[Stored data]
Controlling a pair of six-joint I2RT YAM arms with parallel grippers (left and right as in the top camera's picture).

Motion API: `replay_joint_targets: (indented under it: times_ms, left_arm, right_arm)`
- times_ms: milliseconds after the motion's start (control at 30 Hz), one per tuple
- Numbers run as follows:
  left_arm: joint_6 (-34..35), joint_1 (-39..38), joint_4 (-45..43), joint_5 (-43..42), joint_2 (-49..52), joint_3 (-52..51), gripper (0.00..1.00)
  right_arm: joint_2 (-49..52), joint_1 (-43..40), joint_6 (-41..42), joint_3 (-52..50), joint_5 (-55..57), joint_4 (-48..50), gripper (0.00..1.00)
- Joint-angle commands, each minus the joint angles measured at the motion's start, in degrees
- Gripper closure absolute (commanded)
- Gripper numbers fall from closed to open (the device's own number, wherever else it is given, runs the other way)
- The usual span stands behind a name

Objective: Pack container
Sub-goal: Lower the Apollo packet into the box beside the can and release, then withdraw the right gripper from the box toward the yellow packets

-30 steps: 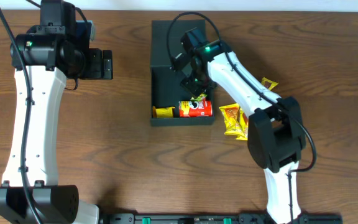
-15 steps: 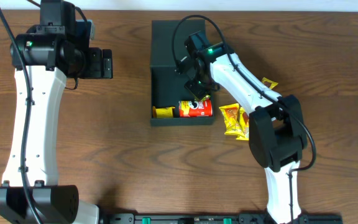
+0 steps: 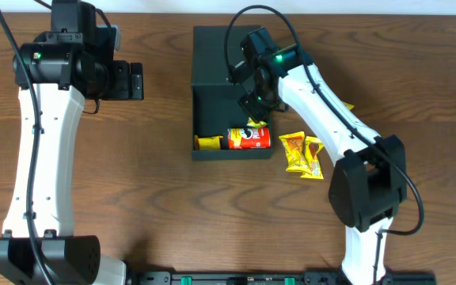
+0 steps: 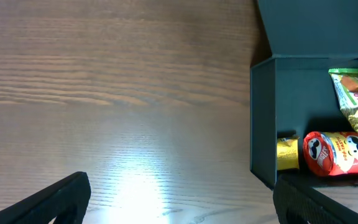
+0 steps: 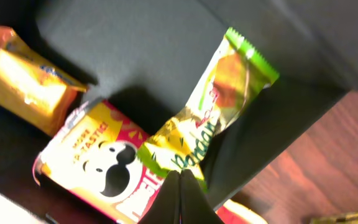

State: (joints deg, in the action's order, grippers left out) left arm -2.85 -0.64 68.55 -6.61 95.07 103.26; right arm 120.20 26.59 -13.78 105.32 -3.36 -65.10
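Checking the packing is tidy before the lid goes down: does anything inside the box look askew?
Yes. The green snack packet sits slanted in the container. Its lower end overlaps the Pringles can instead of lying flat, and the right gripper pinches that end.

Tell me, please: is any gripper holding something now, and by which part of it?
The right gripper pinches the green-and-yellow snack packet by one end. The left gripper is open and empty.

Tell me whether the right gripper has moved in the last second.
Yes, slightly. In the overhead view the right gripper, shut on the green snack packet, has shifted right, closer to the right wall of the container.
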Motion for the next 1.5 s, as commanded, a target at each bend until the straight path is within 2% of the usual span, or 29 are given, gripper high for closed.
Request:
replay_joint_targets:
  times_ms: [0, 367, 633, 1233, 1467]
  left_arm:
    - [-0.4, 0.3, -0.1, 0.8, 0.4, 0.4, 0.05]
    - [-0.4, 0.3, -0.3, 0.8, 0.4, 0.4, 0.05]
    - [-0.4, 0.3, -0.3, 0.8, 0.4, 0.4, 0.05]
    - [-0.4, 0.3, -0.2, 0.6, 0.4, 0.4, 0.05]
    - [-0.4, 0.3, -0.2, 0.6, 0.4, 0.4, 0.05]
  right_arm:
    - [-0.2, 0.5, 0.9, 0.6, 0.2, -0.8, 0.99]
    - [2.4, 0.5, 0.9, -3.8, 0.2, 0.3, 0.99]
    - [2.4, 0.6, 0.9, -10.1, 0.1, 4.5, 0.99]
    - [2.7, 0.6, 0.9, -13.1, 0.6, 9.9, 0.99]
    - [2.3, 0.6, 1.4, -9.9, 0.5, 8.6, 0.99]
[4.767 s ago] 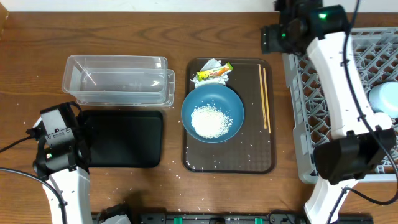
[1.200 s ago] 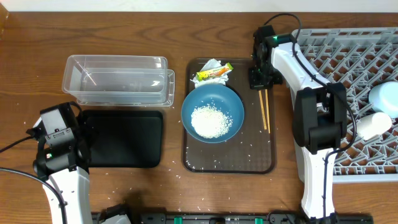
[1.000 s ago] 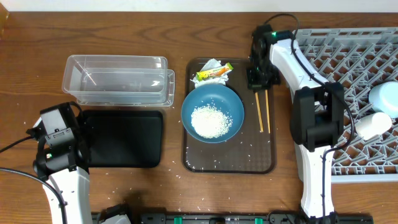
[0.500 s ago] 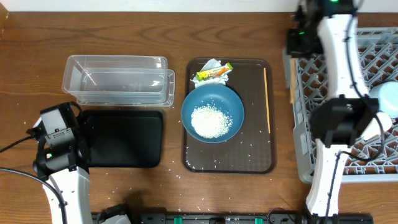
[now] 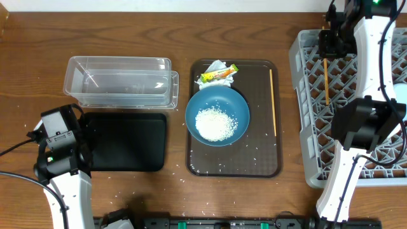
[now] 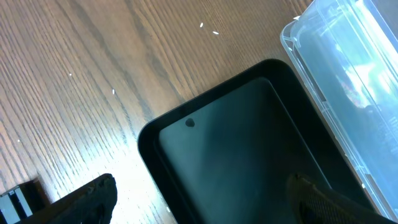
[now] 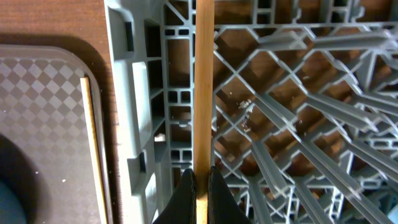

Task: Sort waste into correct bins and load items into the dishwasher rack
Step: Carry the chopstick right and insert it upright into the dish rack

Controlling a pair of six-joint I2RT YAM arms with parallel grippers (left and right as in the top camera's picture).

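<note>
Right gripper [image 7: 201, 184] is clamped on one chopstick [image 7: 204, 93], which hangs just inside the left wall of the dishwasher rack [image 5: 299, 95]. The second chopstick [image 5: 273, 102] lies left of the rack on the brown tray [image 5: 264, 162], with only a narrow strip of desk [image 5: 38, 38] between them. Left gripper [image 6: 199, 200] is far left of the rack, spread wide and empty over the black tray [image 6: 236, 137].

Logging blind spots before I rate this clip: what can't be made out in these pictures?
Rack, overhead: right side cut off by the frame edge and crossed by the right arm.
Left tool: under its own arm overhead; wrist view shows only blurred fingertips.
Held chopstick, right wrist view: top past the frame edge, bottom inside the right tool.
</note>
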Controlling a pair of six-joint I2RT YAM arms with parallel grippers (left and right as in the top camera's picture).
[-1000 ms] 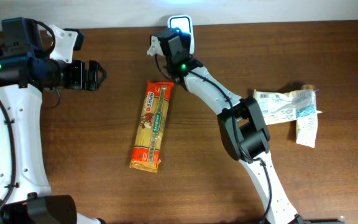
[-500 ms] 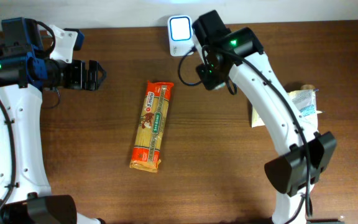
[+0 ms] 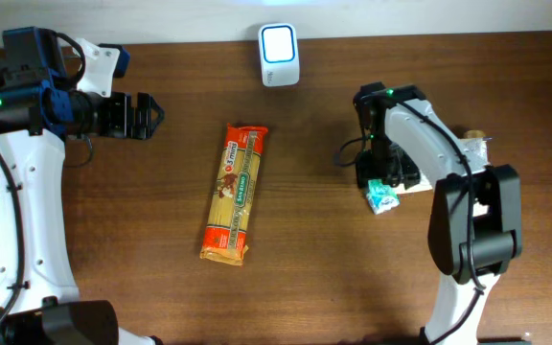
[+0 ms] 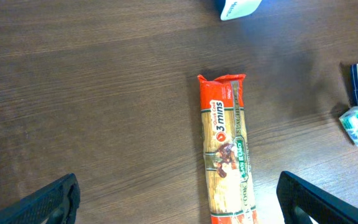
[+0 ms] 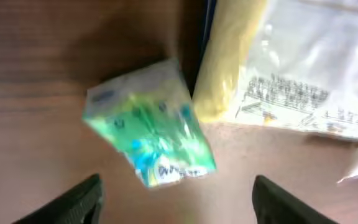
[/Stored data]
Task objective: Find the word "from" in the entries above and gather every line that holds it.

Answer to the exercise:
- Gripper numbers fall from closed to open (the device's own number, wherever else it is given, runs the other way)
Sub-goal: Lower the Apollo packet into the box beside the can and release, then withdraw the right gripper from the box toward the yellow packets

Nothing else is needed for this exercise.